TalkTalk and Openreach: Is the UK full-fibre fit?
- Published
More good news on full-fibre broadband - at least that seems to be the message from TalkTalk.
The telecoms company says it is preparing a big investment in the infrastructure to roll out a fibre-to-the-home service to more than three million homes and businesses.
The announcement comes just days after BT's Openreach unveiled its plan to bring full-fibre connections to three million premises by 2020.
Both the regulator, Ofcom, and the government welcomed the arrival of competition in the provision of ultrafast broadband, with the Culture Secretary, Matt Hancock, calling it "a great step towards making Britain full-fibre fit for the future".
Still, there are a few nagging questions.
TalkTalk, backed by its joint venture partner Infracapital, is planning to reach homes in what it describes as "mid-sized" towns and cities.
That means it's unlikely to be offering fibre to the farm - or indeed the mid-sized village - any time soon. So, there is a risk that the countryside will see its digital divide with urban Britain widen further.
Then there is the danger that we will see more and more companies digging up the same streets to lay fibre, just as rival cable TV operators did in the 1980s . That did not end well for investors or, you could argue, for customers.
When I caught up with TalkTalk's chief executive, Tristia Harrison, she was keen to emphasise that there would be little overlap with BT, whose full-fibre plan is aimed mainly at big rather than mid-sized cities.
On the rural question, she pointed out that TalkTalk's partner Infracapital was also a major investor in Gigaclear, whose mission is all about connecting up rural Britain.

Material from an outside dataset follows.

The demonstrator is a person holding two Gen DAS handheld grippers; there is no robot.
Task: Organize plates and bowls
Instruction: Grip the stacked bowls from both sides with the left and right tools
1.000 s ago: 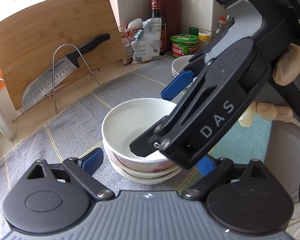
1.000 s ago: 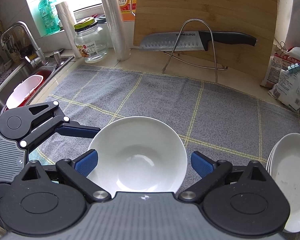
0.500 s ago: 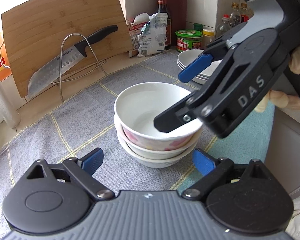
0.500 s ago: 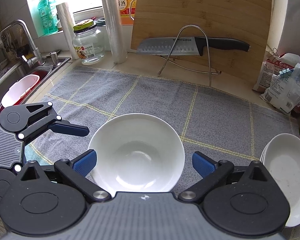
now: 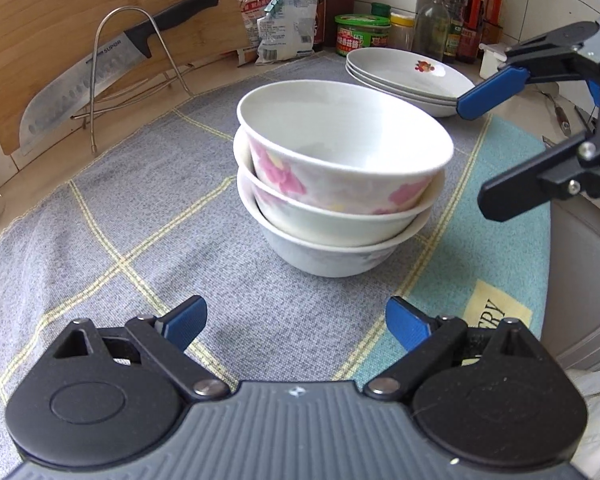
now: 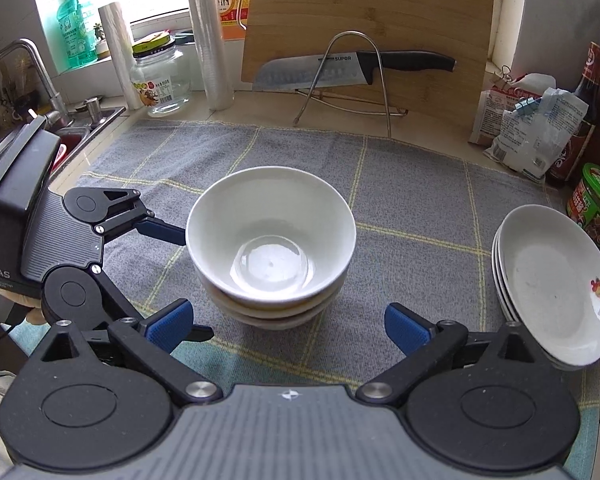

But she was clear that the UK as a whole had fallen behind in fast broadband provision.
"The only way we're going to see full fibre at scale - it's just 3% of the UK at the moment - is through competition," she said.
She said TalkTalk had learned a lot about the economics of rolling out fibre-to-the-home from its joint venture in York, which has reached 14,000 homes and is now planning to get its 1Gbps service to another 40,000 premises.
TalkTalk is beginning to use BT's ducts and poles for its network, after Ofcom chivvied the telecoms giant to open them up to rivals.
But Ms Harrison admits that most of the work will continue to involve digging up streets, albeit using the less disruptive "micro-trenching" technique TalkTalk has pioneered in York.
During the next few years, companies ranging from BT to TalkTalk, from CityFibre to Hyperoptic, will be building faster broadband networks across the UK.
In some places, those networks will overlap, and there must be a risk that some of the operators will struggle to stay in business.
The alternative would be to split off Openreach fully from BT and get it to build a single fibre-to-the-home network as a public utility, much like the national grid.
But that decision would have had to be taken at least a decade ago - the UK's broadband future now depends on competition.